O governo Lula foi o que mais terceirizou. Os gastos com empresas terceirizadas chegaram a R$ 43,1 bilhões no primeiro mandato de Lula, o que significa 4% mais que no último mandato de Fernando Henrique Cardoso, que foi o governo que bateu recordes em privatização.
No último ano do primeiro mandato de Lula, em 2006, foram gastos R$ 12,9 bilhões em empresas terceirizadas, 11% mais do que no último ano do governo FHC, em 2002, descontando-se a inflação.
Os dados são da própria Secretaria de Logística e Tecnologia da Informação (SLTI) do Ministério do Planejamento em estudo do consultor legislativo do Senado, Gilberto Guerzoni Filho.

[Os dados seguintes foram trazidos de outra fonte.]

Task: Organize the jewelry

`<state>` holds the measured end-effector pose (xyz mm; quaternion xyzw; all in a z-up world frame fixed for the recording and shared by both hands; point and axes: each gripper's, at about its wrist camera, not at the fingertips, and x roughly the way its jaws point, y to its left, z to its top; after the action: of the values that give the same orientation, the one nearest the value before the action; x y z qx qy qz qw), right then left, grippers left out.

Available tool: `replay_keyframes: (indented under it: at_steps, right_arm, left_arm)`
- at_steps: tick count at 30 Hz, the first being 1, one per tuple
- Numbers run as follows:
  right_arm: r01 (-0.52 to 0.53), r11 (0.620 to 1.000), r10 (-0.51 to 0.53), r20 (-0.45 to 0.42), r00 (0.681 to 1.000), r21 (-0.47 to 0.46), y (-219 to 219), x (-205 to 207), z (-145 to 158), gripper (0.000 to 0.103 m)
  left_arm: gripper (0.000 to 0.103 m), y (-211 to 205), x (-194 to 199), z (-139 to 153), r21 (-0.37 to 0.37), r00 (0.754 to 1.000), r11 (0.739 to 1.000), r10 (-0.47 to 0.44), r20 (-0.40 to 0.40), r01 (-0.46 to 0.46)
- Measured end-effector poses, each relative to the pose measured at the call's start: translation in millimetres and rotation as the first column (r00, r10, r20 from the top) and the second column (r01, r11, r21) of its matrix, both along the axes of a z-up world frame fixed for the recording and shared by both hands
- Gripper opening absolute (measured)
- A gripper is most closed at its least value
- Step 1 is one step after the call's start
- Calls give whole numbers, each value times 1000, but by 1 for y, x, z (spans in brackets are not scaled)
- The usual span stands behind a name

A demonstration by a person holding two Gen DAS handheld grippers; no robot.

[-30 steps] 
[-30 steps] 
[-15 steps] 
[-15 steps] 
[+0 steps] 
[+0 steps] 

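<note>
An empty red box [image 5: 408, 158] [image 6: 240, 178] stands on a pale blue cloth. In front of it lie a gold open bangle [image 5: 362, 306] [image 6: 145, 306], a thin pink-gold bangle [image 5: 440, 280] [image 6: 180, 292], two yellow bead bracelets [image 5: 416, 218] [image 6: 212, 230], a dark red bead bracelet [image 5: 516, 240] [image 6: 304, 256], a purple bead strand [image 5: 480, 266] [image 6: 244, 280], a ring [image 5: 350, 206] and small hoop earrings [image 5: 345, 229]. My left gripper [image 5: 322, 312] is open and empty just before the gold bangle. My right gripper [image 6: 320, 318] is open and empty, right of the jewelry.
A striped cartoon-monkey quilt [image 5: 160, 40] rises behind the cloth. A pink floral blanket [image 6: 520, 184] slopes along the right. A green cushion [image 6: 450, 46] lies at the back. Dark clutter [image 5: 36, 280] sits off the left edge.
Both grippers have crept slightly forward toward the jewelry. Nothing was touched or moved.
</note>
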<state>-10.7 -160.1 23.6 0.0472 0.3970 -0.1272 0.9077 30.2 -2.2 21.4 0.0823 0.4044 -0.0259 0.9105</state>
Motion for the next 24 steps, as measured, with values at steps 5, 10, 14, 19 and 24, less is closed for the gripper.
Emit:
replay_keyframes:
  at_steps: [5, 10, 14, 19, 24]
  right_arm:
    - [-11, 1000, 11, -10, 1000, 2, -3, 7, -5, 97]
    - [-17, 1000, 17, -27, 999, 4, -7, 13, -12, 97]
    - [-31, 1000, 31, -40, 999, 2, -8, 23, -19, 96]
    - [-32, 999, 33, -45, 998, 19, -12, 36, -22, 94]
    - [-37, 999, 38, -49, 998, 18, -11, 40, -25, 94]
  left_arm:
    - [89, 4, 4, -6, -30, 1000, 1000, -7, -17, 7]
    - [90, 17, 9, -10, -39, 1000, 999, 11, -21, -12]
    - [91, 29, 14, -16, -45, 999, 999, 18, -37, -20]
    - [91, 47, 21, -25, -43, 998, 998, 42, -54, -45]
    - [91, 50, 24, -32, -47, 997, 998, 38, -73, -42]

Isso significa que Lula, além de ter colocado em prática a privatização de setores essenciais da economia, como o petróleo, as estradas, etc, realizou também uma verdadeira privatização pelos flancos com a contração de empresas privadas para a realização de serviços para as estatais.
Além das privatizações das estatais e a entrega das riquezas produzidas pela população, existe a privatização por dentro das estatais.

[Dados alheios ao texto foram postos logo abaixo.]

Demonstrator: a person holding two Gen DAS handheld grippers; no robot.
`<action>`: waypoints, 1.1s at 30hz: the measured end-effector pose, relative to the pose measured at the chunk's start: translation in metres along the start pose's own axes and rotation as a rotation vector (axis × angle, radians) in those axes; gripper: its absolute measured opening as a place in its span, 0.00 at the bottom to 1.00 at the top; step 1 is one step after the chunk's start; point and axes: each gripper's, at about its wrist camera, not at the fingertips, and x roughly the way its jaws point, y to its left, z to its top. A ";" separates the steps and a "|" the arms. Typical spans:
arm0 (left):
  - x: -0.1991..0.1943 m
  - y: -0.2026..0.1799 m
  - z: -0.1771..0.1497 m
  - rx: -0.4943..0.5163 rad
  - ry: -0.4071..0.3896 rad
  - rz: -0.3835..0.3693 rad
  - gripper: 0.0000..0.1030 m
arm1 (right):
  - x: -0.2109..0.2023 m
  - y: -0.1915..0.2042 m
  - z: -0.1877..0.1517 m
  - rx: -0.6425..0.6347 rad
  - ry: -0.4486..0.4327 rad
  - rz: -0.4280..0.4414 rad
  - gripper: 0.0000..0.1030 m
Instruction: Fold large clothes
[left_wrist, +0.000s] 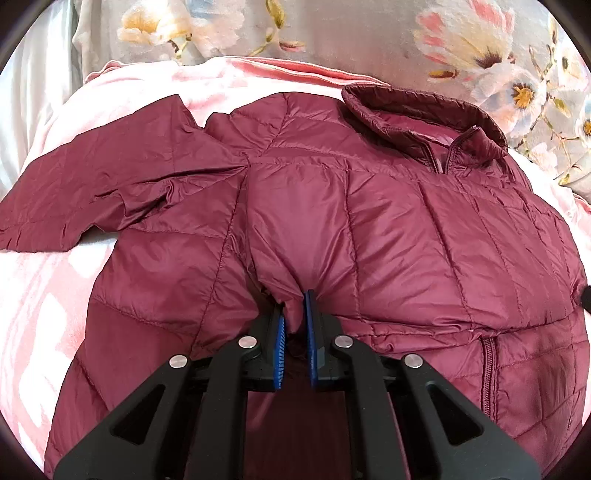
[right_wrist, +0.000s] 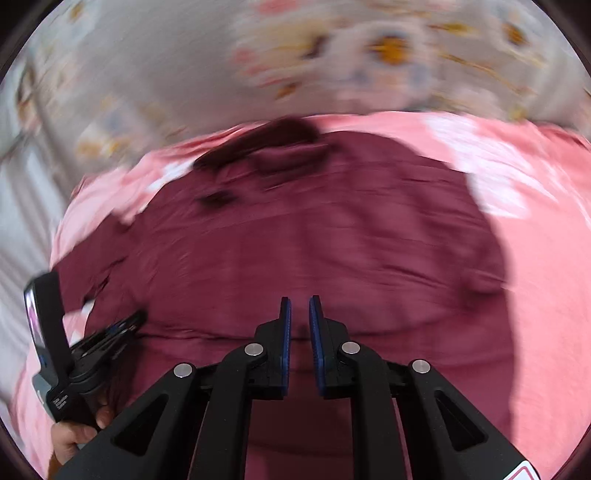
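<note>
A maroon quilted puffer jacket (left_wrist: 369, 221) of shiny stitched nylon lies spread on a pink blanket (left_wrist: 44, 295), one sleeve (left_wrist: 92, 184) flung out flat to the left and the stand-up collar (left_wrist: 424, 110) at the far right, near a grey floral-print bedcover (left_wrist: 351, 33). The left claw (left_wrist: 294, 314) is clenched on a puckered fold of the jacket. The right claw (right_wrist: 300, 314) hangs slightly parted, empty, above the blurred fabric.
</note>
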 end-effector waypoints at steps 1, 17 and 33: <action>0.000 0.001 0.000 -0.004 -0.001 -0.004 0.09 | 0.008 0.009 -0.001 -0.011 0.014 0.013 0.11; -0.001 0.004 -0.001 -0.017 -0.011 -0.021 0.09 | 0.060 0.042 -0.026 -0.118 0.059 -0.085 0.07; -0.092 0.243 0.046 -0.523 -0.183 0.029 0.69 | 0.061 0.043 -0.027 -0.121 0.049 -0.087 0.07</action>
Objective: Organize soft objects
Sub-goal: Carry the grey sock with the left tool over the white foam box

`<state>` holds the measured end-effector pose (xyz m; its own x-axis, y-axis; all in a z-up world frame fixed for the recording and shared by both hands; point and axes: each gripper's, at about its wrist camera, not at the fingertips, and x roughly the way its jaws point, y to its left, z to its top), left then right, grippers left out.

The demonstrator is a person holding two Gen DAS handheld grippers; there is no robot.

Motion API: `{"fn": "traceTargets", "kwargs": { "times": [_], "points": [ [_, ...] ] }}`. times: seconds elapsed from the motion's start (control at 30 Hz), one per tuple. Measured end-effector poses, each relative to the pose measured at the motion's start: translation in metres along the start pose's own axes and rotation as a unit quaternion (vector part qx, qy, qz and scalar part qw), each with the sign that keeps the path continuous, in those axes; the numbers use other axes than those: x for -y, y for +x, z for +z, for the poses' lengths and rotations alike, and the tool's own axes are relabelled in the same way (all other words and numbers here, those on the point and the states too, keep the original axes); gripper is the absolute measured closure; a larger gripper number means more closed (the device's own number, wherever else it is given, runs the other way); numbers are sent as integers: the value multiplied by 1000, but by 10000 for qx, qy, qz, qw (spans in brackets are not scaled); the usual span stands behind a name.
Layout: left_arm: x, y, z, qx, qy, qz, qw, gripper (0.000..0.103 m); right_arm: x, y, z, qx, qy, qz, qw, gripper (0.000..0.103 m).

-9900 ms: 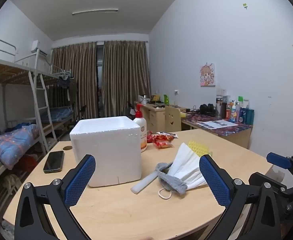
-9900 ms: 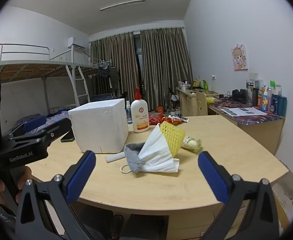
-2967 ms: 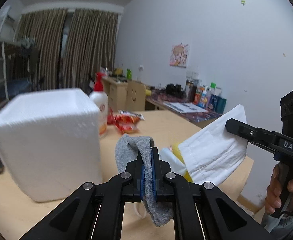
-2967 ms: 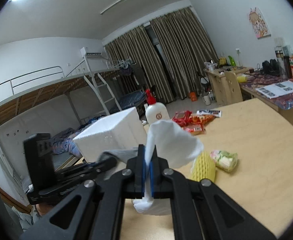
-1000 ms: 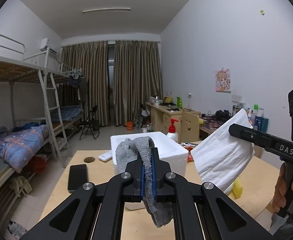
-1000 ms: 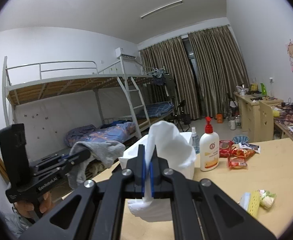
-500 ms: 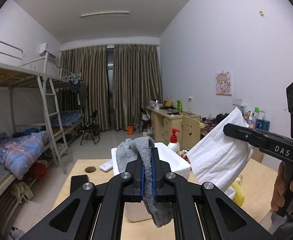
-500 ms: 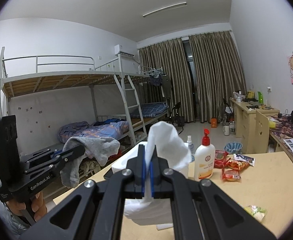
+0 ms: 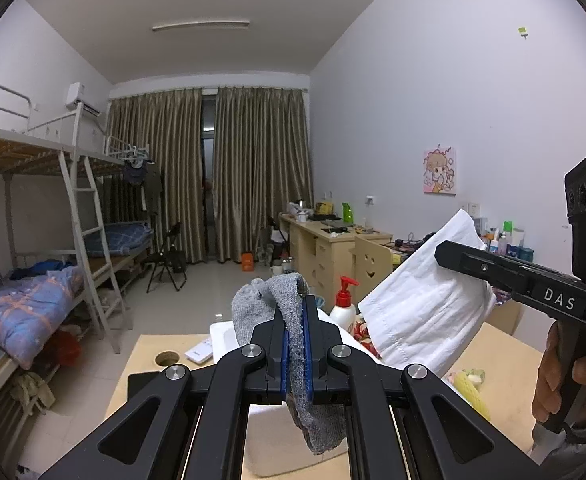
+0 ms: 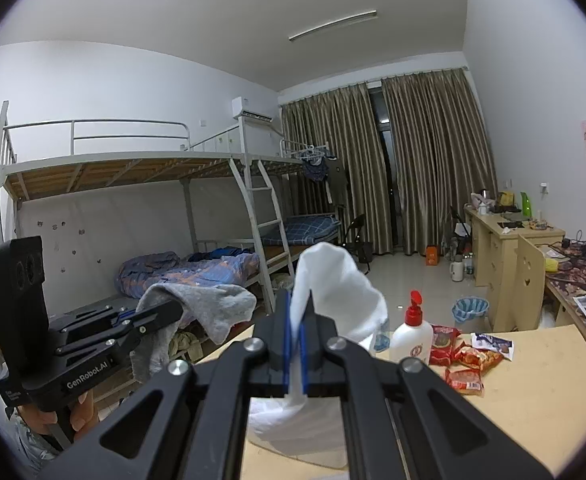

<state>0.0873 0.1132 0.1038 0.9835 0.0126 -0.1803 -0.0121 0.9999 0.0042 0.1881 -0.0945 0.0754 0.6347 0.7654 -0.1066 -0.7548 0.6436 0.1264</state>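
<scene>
My left gripper [image 9: 297, 312] is shut on a grey knitted sock [image 9: 317, 420], which drapes over the fingertips and hangs below them. It also shows in the right wrist view [image 10: 213, 308], held high at the left. My right gripper [image 10: 296, 312] is shut on a white folded cloth [image 10: 333, 280]; in the left wrist view the cloth [image 9: 425, 320] hangs from the right gripper at the right. Both grippers are raised above a white foam box [image 9: 225, 330], which is mostly hidden behind the grippers.
A round wooden table [image 10: 533, 412] holds a white pump bottle [image 10: 411, 336], red snack packets [image 10: 465, 360], a yellow foam net [image 9: 471, 394] and a black phone [image 9: 141, 380]. A bunk bed [image 10: 133, 200] stands at the left, desks [image 9: 333, 240] along the right wall.
Both grippers have risen a little further above the table with their cloths still held. The box and table have dropped lower in both views.
</scene>
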Motion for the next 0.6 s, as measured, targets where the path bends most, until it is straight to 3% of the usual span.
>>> {"fn": "traceTargets", "kwargs": {
  "times": [0.6],
  "points": [
    [-17,85,1,-560,-186,-346,9977,97,11,37,7,-89,5,56,9999,97]
  ]
}}
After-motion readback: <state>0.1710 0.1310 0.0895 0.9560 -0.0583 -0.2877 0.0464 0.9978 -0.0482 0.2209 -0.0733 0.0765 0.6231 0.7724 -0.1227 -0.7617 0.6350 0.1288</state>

O governo quer esconder embaixo do tapete as privatizações escamoteadas, ao mesmo tempo que também utiliza da propaganda que não privatizou quando leiloa as riquezas do País para os interesses estrangeiros e de oligopólios nacionais como ocorreu recentemente com as estradas federais.
O governo Lula espera privatizar a ECT, pois, como acontece na Petrobrás e no Banco do Brasil, os grandes acionistas privados, que serão metade da empresa vão obrigar o governo a fazer o que eles querem, para aumentar a margem de lucro, com uma superexploração dos trabalhadores.

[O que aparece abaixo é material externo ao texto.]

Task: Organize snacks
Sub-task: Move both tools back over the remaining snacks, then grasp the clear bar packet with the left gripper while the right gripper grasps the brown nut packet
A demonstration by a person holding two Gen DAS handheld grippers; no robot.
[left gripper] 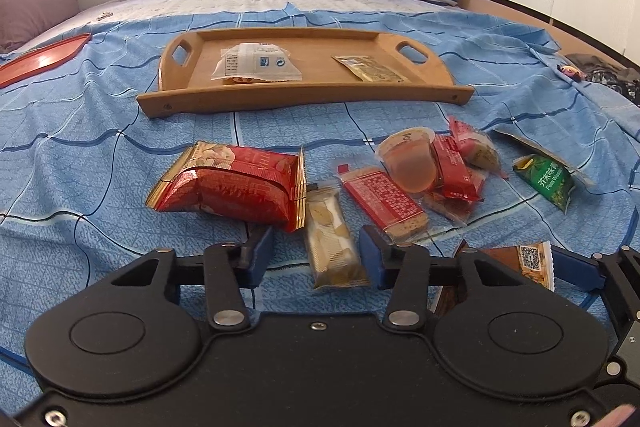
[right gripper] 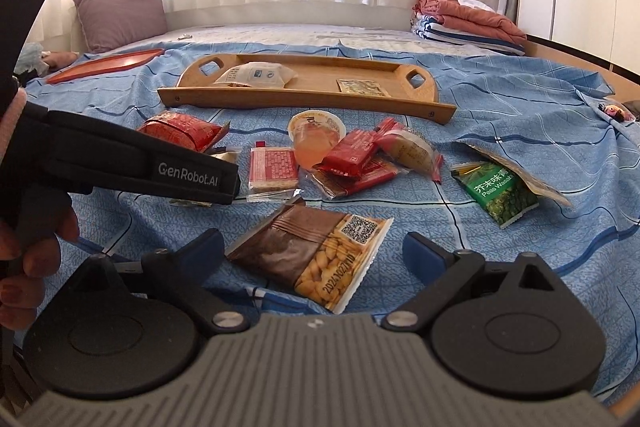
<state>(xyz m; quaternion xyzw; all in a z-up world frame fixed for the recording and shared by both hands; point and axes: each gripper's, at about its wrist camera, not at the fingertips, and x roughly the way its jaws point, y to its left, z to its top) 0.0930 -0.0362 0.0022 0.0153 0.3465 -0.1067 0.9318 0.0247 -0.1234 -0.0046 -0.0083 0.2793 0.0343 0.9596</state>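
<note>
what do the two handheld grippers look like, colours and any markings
The left gripper has a black body with round black discs, black linkage arms on silver pivots and blue finger pads; its side reads GenRobot.AI in white. The right gripper matches, but with a ribbed grey top plate.

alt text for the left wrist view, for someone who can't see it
The left gripper points down at a blue checked bedsheet, its blue fingers either side of a clear cracker packet. More snacks lie scattered beyond it, including a red bag and a jelly cup. Further back, a wooden tray holds two packets.
</note>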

Atualmente as empresas privadas, que estão do lado de fora da ECT, já mandam através da corrupção e da indicação política na direção do Correio. Imagine o que acontecerá com a entrada legal dos testas-de-ferro da DHL, Fedex etc.
Na Petrobrás eles decidiram privatizar diretamente vários setores da empresa, por exigência dos grandes acionistas.
O governo Lula está privatizando o que sobrou das privatizações do governo FHC, por exigência de vários grupos internacionais que viram a possibilidade de lucrar muito, comprando o que sobrou do patrimônio público. Eles analisam que a crise econômica internacional ainda não chegou com toda força no Brasil, por isso querem ficar com o filé mignon, deixando o osso para os brasileiros quando a crise estourar pra valer.